**Prompt**
Exactly the lines from the opening of the records through the line containing "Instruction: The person" should be copied, with both included.
**** Records shown ****
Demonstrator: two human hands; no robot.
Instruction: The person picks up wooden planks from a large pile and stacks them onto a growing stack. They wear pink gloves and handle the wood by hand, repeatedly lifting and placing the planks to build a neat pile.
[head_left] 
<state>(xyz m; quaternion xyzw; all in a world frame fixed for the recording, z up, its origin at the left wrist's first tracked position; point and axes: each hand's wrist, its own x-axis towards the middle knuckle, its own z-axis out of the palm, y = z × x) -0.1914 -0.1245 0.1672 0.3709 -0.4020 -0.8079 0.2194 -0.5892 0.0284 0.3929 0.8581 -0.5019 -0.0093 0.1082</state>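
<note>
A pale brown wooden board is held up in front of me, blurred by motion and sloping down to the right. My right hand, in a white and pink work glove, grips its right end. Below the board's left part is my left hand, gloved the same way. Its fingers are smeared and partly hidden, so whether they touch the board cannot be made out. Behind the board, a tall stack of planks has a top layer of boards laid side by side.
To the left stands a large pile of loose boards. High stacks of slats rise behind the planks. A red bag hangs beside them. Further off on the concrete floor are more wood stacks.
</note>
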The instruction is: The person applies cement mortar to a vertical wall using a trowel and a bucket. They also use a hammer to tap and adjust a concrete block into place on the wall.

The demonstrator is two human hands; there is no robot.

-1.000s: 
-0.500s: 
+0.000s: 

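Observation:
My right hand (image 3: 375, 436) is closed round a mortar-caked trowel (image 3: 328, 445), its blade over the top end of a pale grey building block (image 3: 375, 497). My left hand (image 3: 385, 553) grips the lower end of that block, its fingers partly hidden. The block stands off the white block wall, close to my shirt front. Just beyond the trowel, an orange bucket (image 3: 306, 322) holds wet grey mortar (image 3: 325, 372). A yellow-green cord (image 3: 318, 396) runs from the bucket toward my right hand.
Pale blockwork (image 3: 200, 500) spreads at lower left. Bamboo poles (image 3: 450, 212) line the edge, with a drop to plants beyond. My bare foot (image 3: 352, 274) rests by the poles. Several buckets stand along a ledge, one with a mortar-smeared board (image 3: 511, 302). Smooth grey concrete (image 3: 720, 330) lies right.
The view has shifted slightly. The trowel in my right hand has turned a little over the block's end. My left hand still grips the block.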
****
**Exercise result**
Demonstrator: two human hands; no robot.
Instruction: The person picks up wooden planks from a large pile and stacks them onto a growing stack. They wear pink gloves and handle the wood by hand, repeatedly lifting and placing the planks to build a neat pile.

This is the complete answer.